# [About this exercise]
Every line in the entries that holds "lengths" should be identified and copied.

Stored data
[Start of Attachment]

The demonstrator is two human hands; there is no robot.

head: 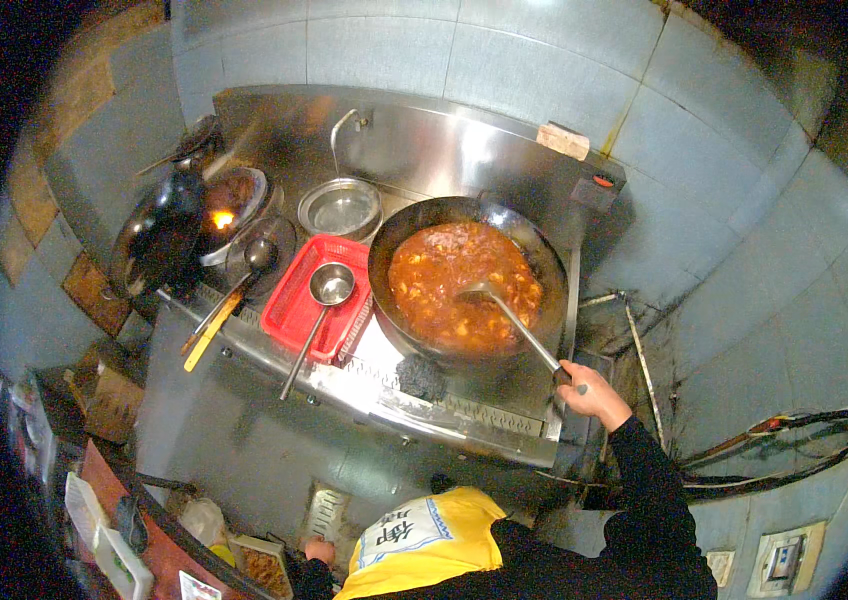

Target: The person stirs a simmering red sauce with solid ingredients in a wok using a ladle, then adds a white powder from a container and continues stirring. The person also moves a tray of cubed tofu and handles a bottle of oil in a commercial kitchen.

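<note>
My right hand (590,390) grips the dark handle of a long steel wok spatula (518,322). Its blade end dips into a reddish-orange stew (461,277) with pale chunks. The stew fills much of a large black wok (555,277) on the right of a stainless steel range (499,375). My left hand (320,551) hangs low beside the yellow apron (439,525); its fingers look curled, and whether it holds anything does not show. A dark clump of wire scourer (420,377) rests at the wok's front.
Left of the wok, a ladle (332,284) lies across a red plastic basket (296,315). Behind it stands a round metal pot (340,208) under a curved tap (335,135). Farther left, flame shows at a burner (222,219) beside a strainer (260,251). Cables (784,457) run along the right wall.
</note>
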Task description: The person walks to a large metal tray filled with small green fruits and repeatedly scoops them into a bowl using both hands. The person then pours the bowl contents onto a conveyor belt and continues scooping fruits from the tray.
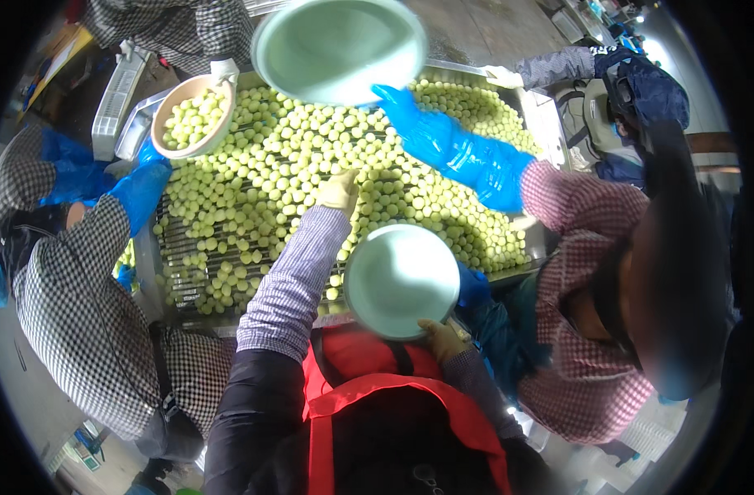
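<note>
My left hand, in a pale yellow glove, reaches over a bed of small round green fruits with its fingertips at them. Whether a fruit is between its fingers is hidden. My right hand, gloved alike, grips the near rim of a pale green round bowl in front of my red apron. Only bare, brightly lit inner surface shows in this bowl. Beneath the fruits runs a sorting table with dark parallel bars and a metal frame.
At right, a co-worker's blue-gloved hand meets a large pale green basin above the table's far side. Left, another co-worker's blue glove is at a basin holding fruits. White gloves show at the far edge.
</note>
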`<state>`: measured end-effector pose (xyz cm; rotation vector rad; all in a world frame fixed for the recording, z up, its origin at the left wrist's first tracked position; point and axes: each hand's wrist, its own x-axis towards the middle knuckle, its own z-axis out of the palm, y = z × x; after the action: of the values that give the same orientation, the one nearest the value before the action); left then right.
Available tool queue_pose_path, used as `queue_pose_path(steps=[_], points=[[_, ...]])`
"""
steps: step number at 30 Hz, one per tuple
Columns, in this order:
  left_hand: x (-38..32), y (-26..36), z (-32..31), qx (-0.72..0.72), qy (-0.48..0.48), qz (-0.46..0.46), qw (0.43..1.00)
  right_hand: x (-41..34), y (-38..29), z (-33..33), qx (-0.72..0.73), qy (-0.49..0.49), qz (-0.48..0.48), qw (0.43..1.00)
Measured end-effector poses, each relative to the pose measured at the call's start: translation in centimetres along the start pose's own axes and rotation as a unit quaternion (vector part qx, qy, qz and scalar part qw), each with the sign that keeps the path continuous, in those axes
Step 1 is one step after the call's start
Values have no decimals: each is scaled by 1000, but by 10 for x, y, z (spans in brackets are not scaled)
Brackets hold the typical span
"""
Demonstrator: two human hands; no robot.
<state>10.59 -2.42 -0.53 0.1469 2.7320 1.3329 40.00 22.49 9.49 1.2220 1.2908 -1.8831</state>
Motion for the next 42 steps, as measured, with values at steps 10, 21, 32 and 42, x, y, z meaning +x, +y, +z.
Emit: queue_pose_path(steps=[10, 21, 32, 42], points=[[172, 32, 41, 50, -256, -174, 949, -1, 11, -28, 76, 72, -5, 995], [193, 35, 49, 353, -381, -117, 846, -10, -28, 7, 177, 117, 27, 977], [176, 30, 51, 241, -248, -117, 931, 0, -22, -10, 149, 117, 13, 982], [187, 53, 68, 232, -329, -187, 896, 3, -23, -13, 180, 106, 41, 977]])
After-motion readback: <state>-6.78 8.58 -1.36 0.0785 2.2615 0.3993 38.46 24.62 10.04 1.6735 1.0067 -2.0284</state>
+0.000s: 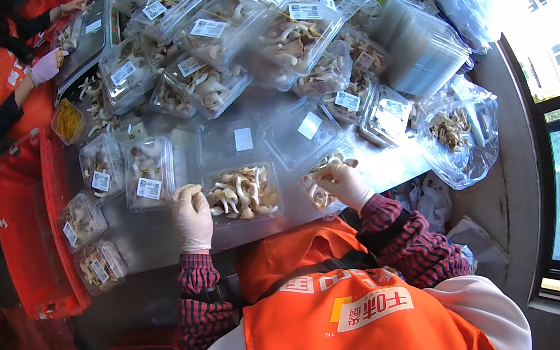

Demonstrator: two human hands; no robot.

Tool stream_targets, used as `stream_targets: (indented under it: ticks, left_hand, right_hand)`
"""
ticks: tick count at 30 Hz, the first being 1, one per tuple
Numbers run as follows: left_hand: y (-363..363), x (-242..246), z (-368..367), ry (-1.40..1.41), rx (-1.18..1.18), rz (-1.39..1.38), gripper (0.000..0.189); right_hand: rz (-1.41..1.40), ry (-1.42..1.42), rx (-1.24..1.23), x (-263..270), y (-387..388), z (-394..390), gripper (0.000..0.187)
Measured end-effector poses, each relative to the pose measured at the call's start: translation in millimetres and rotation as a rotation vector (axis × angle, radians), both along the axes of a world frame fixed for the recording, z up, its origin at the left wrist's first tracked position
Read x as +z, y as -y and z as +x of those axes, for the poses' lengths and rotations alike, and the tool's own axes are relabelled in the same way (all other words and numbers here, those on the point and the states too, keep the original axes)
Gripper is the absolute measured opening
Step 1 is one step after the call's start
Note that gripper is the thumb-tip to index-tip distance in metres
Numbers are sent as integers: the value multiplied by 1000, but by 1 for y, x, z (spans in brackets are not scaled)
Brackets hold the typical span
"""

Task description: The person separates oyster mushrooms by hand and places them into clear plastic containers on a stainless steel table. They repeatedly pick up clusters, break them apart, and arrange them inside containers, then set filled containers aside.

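In front of me, an open clear plastic clamshell box [209, 223] holds a heap of pale-stemmed mushrooms [242, 191]. Its raised lid [220, 140] lies back behind it, with a white square on it. My left hand [193, 220], in a thin whitish glove, is beside the box's left edge with its fingers curled; whether they grip anything is hidden. To the right is a second open box with mushrooms [323, 200], its lid [301, 134] tilted back. My gloved right hand [345, 185] is over that box, fingertips at the mushrooms; I cannot tell whether one is held.
Labelled mushroom boxes [287, 38] are piled along the back. Several closed ones [149, 173] stand at left, near a red crate [32, 223]. Stacked clear lids or trays [423, 45] and a bag of mushrooms [458, 132] are at right. A co-worker's gloved hand [45, 67] is near a scale [84, 46].
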State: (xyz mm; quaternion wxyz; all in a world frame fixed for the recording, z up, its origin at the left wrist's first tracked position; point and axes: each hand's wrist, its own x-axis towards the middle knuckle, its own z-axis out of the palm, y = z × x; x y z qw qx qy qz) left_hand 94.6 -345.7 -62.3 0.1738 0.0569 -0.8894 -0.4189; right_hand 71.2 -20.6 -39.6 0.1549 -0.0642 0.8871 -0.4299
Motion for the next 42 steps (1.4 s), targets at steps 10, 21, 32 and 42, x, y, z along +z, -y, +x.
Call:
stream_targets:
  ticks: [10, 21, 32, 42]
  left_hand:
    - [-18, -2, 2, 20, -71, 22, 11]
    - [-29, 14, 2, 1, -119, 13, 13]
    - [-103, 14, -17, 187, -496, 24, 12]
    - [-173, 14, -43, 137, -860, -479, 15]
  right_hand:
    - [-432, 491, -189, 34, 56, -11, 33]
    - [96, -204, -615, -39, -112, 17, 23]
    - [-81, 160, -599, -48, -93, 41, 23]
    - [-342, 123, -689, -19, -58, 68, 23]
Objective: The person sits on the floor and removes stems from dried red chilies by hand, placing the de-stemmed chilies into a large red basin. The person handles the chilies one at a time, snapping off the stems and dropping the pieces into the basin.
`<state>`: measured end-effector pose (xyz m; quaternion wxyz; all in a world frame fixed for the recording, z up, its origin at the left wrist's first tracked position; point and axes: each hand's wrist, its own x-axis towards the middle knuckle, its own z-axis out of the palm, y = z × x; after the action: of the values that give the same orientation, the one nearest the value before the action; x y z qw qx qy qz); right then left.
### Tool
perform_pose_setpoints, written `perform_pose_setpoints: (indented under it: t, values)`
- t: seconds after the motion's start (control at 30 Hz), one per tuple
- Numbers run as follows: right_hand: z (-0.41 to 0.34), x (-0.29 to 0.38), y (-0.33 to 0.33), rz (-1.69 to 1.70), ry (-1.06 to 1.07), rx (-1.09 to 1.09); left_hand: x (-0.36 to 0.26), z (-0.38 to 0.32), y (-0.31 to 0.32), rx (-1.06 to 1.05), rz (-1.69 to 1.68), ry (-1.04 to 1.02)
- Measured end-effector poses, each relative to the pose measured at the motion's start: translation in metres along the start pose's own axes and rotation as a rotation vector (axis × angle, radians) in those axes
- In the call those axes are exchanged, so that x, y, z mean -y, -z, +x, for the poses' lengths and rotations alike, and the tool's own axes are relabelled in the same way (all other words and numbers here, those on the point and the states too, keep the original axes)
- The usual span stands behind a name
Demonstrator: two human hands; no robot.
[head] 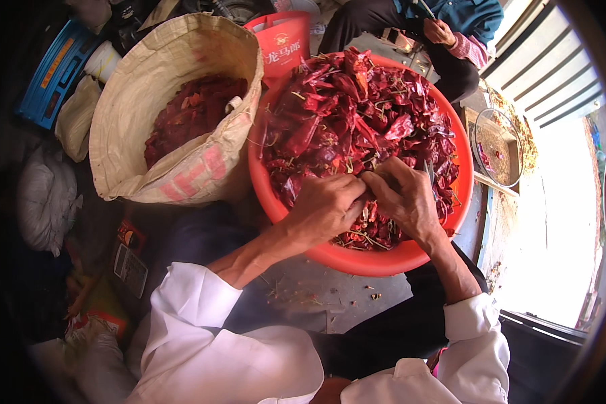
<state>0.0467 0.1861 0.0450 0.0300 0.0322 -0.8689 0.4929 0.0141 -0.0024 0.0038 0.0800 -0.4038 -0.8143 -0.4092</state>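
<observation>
A round red plastic basin (379, 265) before me is heaped with dried red chili peppers (328, 116), many with stalks. Over its near part, my left hand (328, 204) and my right hand (404, 194) meet at the fingertips, fingers bent. Whatever may be between the fingers is hidden by them. A metal blade, apparently of scissors (429, 174), shows beside my right hand's knuckles. Left of the basin stands a large open woven sack (126, 121) with red chili pieces (192, 111) low inside it.
Behind the basin are a red bag (285, 48) and a seated person (439, 33). To the right lies a wooden tray (512, 151) with a round wire-rimmed sieve. A calculator (130, 270) and a grey plastic bag (48, 202) are at the left. Small scraps lie on the floor.
</observation>
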Motion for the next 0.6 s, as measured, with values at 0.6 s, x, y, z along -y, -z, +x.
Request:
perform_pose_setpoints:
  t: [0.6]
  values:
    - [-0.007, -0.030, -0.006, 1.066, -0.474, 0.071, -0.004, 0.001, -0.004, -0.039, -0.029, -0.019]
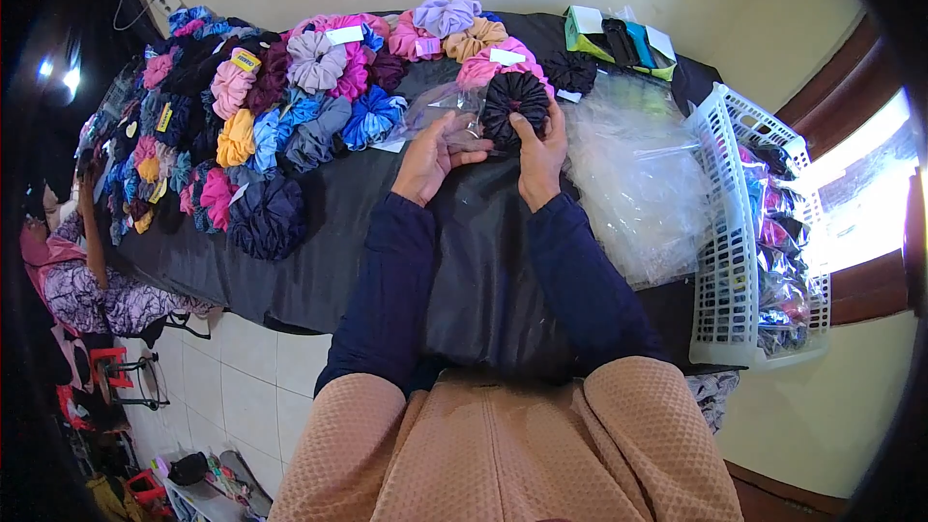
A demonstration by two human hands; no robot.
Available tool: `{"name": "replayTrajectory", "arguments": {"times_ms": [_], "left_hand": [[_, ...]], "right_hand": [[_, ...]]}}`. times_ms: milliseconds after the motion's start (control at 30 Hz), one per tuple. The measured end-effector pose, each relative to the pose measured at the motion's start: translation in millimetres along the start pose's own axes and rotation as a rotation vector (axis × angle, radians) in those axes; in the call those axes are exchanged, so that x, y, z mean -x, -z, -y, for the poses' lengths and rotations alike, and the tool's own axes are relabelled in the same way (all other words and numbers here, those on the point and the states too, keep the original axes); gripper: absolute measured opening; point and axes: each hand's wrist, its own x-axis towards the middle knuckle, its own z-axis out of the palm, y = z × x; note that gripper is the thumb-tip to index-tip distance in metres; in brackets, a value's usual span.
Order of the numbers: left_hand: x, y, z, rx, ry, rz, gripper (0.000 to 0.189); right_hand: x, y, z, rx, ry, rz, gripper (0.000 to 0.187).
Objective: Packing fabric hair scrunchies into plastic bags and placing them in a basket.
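My right hand (542,156) grips a black fabric scrunchie (516,107) from its right side, thumb on its front. At its lower left, my left hand (437,159) holds a clear plastic bag (453,112), its fingertips close to the scrunchie. Just behind these lies a pink scrunchie (493,61) with a white tag; another black scrunchie (570,71) lies to its right. Many coloured scrunchies are heaped to the left, among them a blue one (373,116) and a large navy one (267,219). A stack of clear plastic bags (638,188) lies right of my right hand.
A white plastic basket (725,232) of bagged scrunchies stands at the right table edge. A green and white box (591,43) with dark and teal items is at the back right. Another person (80,283) is at the far left, beside the black-covered table (319,290).
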Motion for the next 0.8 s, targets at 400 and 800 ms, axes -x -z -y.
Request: {"name": "replayTrajectory", "arguments": {"times_ms": [400,800], "left_hand": [[-0.3,-1.6,3.0,-0.044,0.029,0.02,0.049],[-3.1,-6.3,9.2,-0.024,-0.052,-0.043,0.052]], "right_hand": [[2.5,-2.6,0.7,0.151,0.05,-0.046,0.056],[6.6,-1.5,0.3,0.362,0.037,-0.04,0.039]]}}
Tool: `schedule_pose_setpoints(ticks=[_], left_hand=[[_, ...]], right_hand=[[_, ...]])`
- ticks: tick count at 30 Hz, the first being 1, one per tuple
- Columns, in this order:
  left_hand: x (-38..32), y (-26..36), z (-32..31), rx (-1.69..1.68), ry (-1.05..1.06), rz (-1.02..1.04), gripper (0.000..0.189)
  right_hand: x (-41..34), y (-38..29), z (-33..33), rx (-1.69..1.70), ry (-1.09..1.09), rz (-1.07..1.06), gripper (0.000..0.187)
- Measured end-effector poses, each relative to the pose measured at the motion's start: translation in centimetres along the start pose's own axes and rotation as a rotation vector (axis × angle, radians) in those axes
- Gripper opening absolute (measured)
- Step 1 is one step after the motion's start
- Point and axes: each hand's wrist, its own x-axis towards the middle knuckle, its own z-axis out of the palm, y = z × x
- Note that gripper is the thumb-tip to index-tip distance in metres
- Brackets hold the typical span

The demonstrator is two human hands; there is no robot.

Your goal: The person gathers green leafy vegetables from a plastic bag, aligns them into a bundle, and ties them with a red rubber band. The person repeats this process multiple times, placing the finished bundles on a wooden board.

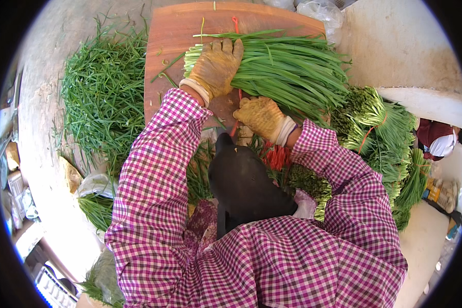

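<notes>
A loose bunch of long green garlic chives (288, 65) lies across a brown wooden board (165, 23), pale cut ends to the left. My left hand (217, 67), in a stained yellow work glove, rests over the bunch near those ends and holds it down. A red tie (235, 24) runs beneath the bunch, one end showing beyond it and the other on the near side. Gloved as well, my right hand (260, 117) is closed at the near part of the tie, just below the bunch. Its fingertips are partly hidden.
Trimmed green leaves (104, 88) are heaped left of the board. Tied chive bundles (392, 131) are stacked at the right. Spare red ties (276, 157) hang near my right wrist. A black rounded object (250, 181) stands before my chest. Far right is a person (435, 138).
</notes>
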Motion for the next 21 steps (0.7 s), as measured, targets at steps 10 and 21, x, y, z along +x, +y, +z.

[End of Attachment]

# [Exercise result]
Read x as +z, y as -y and z as +x of those axes, for the poses' lengths and rotations alike, and the tool's own axes are relabelled in the same way (all other words and numbers here, those on the point and the states too, keep the original axes)
- In the call those axes are exchanged, so that x, y, z mean -y, -z, +x, for the poses' lengths and rotations alike, and the tool's own axes are relabelled in the same way (all other words and numbers here, those on the point and the states too, keep the original axes)
Available tool: `{"name": "replayTrajectory", "arguments": {"times_ms": [_], "left_hand": [[_, ...]], "right_hand": [[_, ...]]}}`. times_ms: milliseconds after the motion's start (control at 30 Hz), one per tuple. The measured end-effector pose, each relative to the pose measured at the motion's start: translation in millimetres along the start pose's own axes and rotation as a rotation vector (axis × angle, radians) in those axes; in the call those axes are exchanged, so that x, y, z mean -x, -z, -y, for the poses' lengths and rotations alike, and the tool's own axes are relabelled in the same way (all other words and numbers here, those on the point and the states too, keep the original axes); gripper: absolute measured opening; point and axes: each hand's wrist, its own x-axis towards the middle knuckle, its own z-axis out of the palm, y = z × x; note that gripper is the thumb-tip to index-tip distance in metres; in brackets, a value's usual span.

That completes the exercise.